We were so lucky that I had insisted the tests be done privately so they weren't part of the public record because I didn't trust them. They are a general broad population measure much like BMI is. What they mean on a personal individual measure is VERY VERY LITTLE. IQ doesn't say anything about determination or curiosity or interests or family or school or encouragement or social skills or hope or kindness.

It's about how quickly you can decode patterns of a certain kind. And it is very culturally fixed. If you are raised in a non-middle class western culture, they are biased despite their 'scientific objectivity'.

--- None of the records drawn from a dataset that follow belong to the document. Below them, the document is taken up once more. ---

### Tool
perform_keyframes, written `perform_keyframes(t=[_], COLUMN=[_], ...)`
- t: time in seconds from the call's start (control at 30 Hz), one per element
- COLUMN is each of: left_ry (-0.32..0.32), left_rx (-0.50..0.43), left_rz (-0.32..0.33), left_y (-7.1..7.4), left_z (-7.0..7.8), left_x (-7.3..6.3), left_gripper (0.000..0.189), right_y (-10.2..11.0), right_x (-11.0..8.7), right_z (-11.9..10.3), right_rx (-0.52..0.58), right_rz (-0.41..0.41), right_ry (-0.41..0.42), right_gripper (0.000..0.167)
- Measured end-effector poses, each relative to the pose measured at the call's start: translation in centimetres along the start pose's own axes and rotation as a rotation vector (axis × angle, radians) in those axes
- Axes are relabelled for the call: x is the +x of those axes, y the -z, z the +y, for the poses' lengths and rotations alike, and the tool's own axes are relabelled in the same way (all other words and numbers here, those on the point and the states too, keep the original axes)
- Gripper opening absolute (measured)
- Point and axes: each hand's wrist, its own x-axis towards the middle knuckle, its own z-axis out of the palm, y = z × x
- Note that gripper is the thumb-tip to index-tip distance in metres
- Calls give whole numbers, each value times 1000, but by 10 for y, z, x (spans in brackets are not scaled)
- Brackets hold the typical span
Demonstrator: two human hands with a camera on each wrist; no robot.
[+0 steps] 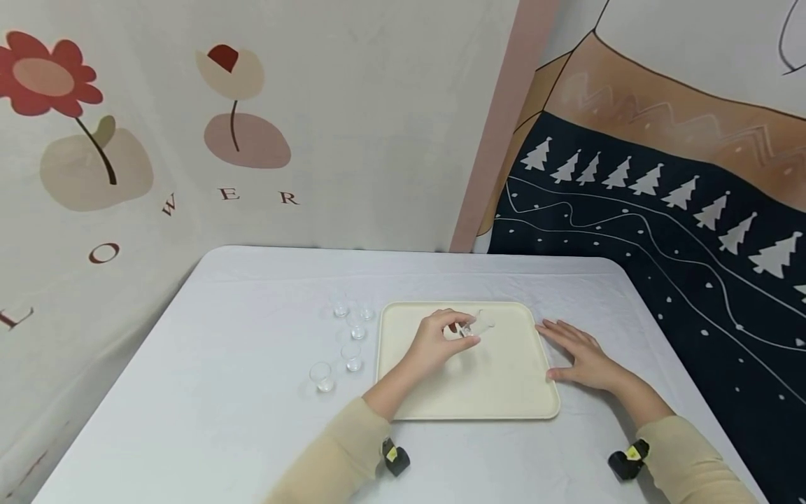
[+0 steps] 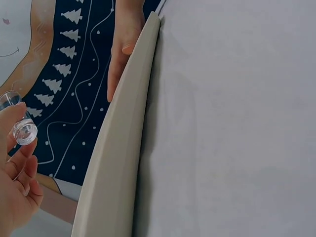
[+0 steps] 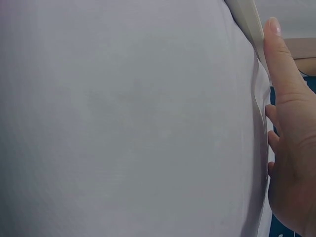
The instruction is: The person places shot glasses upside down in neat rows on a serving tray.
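Note:
My left hand (image 1: 443, 334) pinches a small clear shot glass (image 1: 482, 325) between thumb and fingers, over the cream tray (image 1: 466, 392). Its thick base sits by the fingertips and its mouth points right, so it is tipped sideways. The left wrist view shows that glass (image 2: 24, 132) base-on in the left hand (image 2: 17, 182). Along the tray's right rim, my right hand (image 1: 582, 358) rests with fingers extended, touching the edge. In the right wrist view the thumb of the right hand (image 3: 294, 123) lies against the tray's rim (image 3: 249, 22).
Several more clear shot glasses (image 1: 352, 357) stand on the white tablecloth (image 1: 220, 420), just left of the tray. Behind the table hangs a pale flower-print cloth (image 1: 378, 140); a dark cloth with white trees (image 1: 598, 210) is at the right.

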Motion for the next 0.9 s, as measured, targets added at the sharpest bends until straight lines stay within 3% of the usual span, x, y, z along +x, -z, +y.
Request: perform_keyframes(t=[0.27, 0.53, 0.9], left_ry=[-19, -10, -91], left_rx=[27, 148, 254], left_rz=[-17, -42, -50], left_y=[-11, -13, -21], left_z=[1, 3, 10], left_x=[12, 23, 40], left_gripper=[30, 33, 35], right_y=[0, 1, -1], right_x=[0, 1, 1], right_z=[1, -2, 3], right_rx=[0, -7, -22], right_rz=[4, -1, -8], right_ry=[2, -6, -26], right_gripper=[90, 90, 91])
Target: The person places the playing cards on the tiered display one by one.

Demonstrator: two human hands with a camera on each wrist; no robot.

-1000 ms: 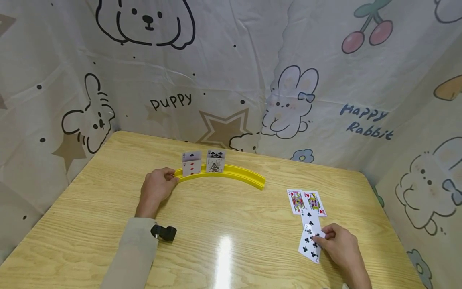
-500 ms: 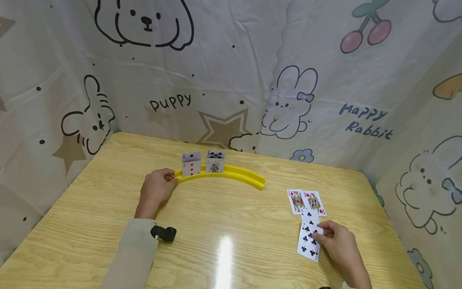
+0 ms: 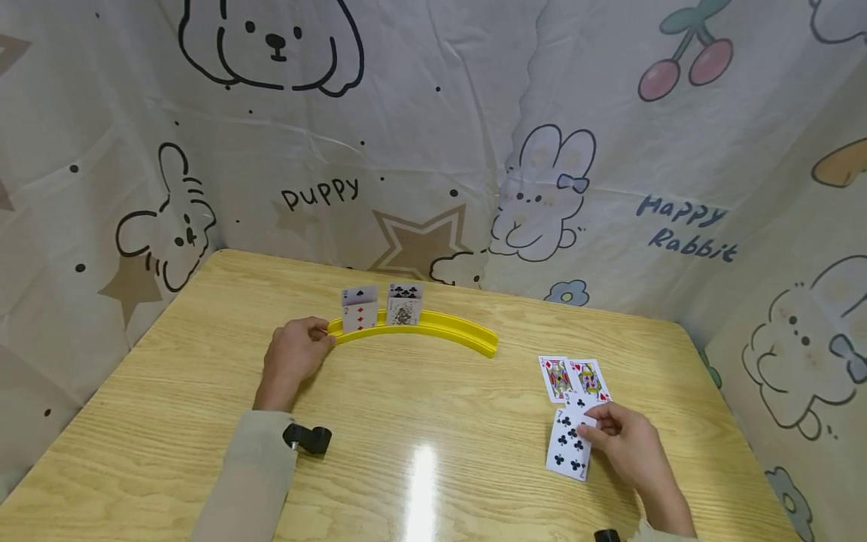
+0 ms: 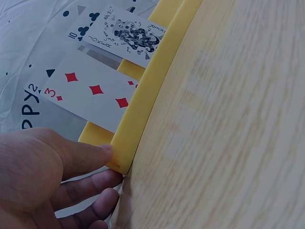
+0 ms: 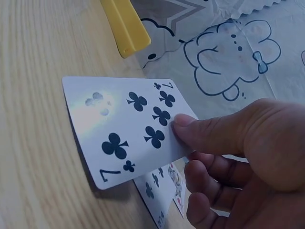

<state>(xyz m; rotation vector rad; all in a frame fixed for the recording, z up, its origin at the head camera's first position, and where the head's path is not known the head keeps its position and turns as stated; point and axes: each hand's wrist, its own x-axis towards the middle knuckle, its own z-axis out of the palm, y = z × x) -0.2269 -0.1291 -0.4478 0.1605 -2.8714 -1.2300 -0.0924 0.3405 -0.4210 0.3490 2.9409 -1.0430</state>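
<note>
My right hand (image 3: 630, 448) pinches the seven of clubs (image 3: 566, 455) between thumb and fingers, its face up and tilted off the table in the right wrist view. Under and behind it lies a clubs card (image 3: 579, 403), partly hidden. My left hand (image 3: 294, 352) grips the left end of a curved yellow card holder (image 3: 454, 331), thumb on its front wall in the left wrist view. Two pairs of cards stand in its slot: a three of diamonds (image 4: 90, 89) before a two of spades (image 3: 359, 292), and a joker (image 4: 126, 36) before a ten of clubs (image 3: 406, 290).
Two red face cards (image 3: 557, 379) lie face up on the wooden table (image 3: 379, 421), beyond the clubs card and overlapping it. A printed cloth (image 3: 420, 150) hangs behind the table and at its sides. Each wrist wears a small black mount (image 3: 314, 438).
My right hand has drawn the seven of clubs left and slightly away from me, lifting it off the clubs card below. My left hand and the card holder have stayed put.
</note>
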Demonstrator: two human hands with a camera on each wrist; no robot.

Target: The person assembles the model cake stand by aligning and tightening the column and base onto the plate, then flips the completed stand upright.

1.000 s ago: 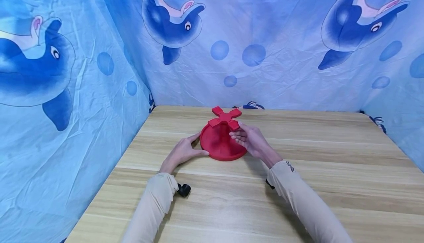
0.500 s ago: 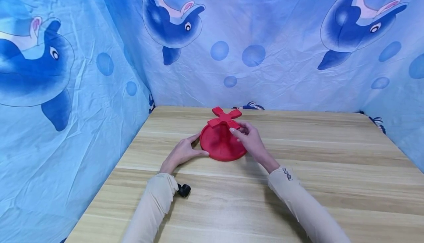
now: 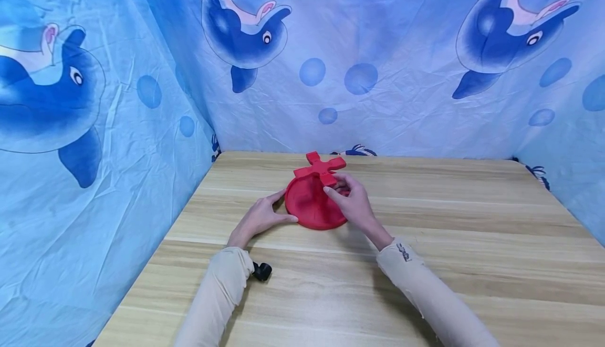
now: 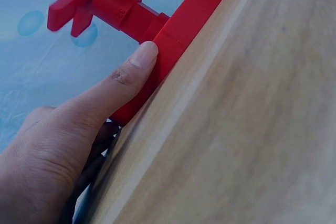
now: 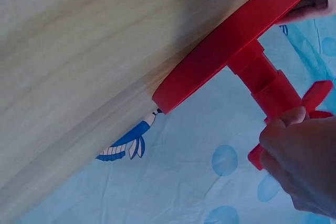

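Note:
A red round base with a raised rim lies on the wooden table. From its middle rises a stepped red post, topped by a red four-armed cross. My left hand grips the base's left rim, thumb on the near side and fingers reaching round the far side. With the thumb and fingers of my right hand, I pinch the cross's near arm. In the right wrist view, that hand covers part of the cross.
The light wooden table extends to both sides. Blue cloth printed with dolphins hangs behind it and at the sides. A small black device sits at the left cuff.
The right hand shifts its hold on the cross arm, then moves slightly left. The cross has turned a little clockwise seen from above. The left hand and the base stay put.

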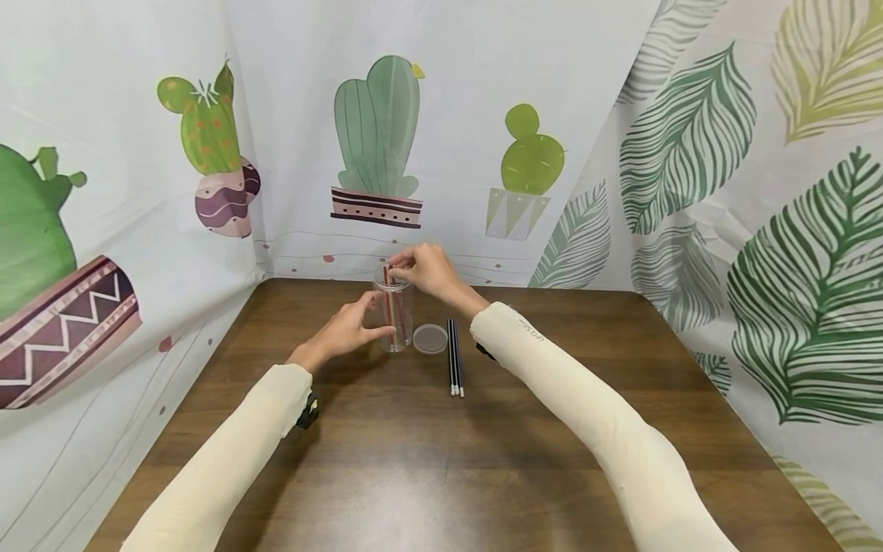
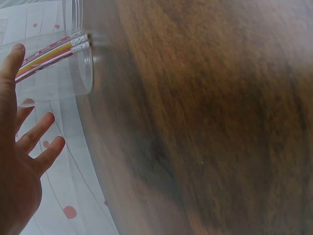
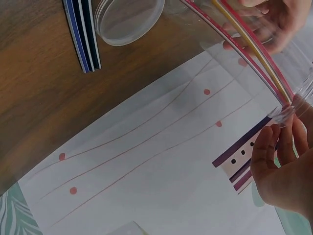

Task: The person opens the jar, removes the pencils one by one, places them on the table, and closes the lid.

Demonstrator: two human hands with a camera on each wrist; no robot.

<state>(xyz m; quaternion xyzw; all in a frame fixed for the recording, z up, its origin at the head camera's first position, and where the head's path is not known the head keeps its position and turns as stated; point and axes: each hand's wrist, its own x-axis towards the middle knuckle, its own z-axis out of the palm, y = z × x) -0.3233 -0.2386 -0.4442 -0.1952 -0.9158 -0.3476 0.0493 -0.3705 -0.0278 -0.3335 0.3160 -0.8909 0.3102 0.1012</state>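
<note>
A clear jar (image 1: 407, 318) stands upright near the back of the table, with red and yellow pencils (image 1: 393, 310) inside. My left hand (image 1: 348, 330) holds the jar from the left, thumb in front and forefinger behind, other fingers spread away. At the jar's mouth, my right hand (image 1: 429, 270) pinches the upper ends of the pencils. Their white eraser ends (image 2: 80, 41) point down at the jar's bottom in the left wrist view. The right wrist view shows the pencils (image 3: 254, 49) slanting through the jar to my right fingertips.
A round clear lid (image 1: 431, 339) lies right beside the jar. To its right, dark blue and black pencils (image 1: 453, 360) lie side by side on the brown wooden table (image 1: 386, 445). Printed cloth (image 1: 455, 153) hangs behind and along both sides.
</note>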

You are not a number. I wish I could scrub out the memory of what my IQ score is. I am so glad every single day I never told my child what their score is. I have another kid who would easily score very highly on a typical IQ test and will probably have to test out to get into a program here - I will never ever let that child know their score. It is a toxic pointless measurement.

You are not something that can be assessed and catalogued once and then forever stationary. Every single day, you become something new and different in potential and you are what you do. Not how fast you see a pattern. But what pattern you make yourself.
posted by dorothyisunderwood at 10:12 PM on January 3, 2016 [10 favorites]


Everyone else is giving you great advice about anxiety and your health in general. I'm just going to give you three little ways of looking at this so you feel less fraught about the test.

1) My mother was born in 1936, her parents were separated, and her mother was a Rosie-the-Riveter. In such cases, kids got sent to school early; my mom started school at 4. She was completely lost, ignored by the system, and never caught up. Now, my mother is whip-smart, can tell you everything about the positions of each of the Supreme Court justices on a variety of cases, can cook low-fat, kosher, gourmet cuisine, and raised two strong independent daughters. However, test-taking was not part of her skill set, and she famously took an entire IQ test without ever turning to the reverse pages. In essence, she took HALF of an IQ test, and somewhere, written down, she's listed as having the IQ of shoe polish. She thinks this is hysterical, so we do, too.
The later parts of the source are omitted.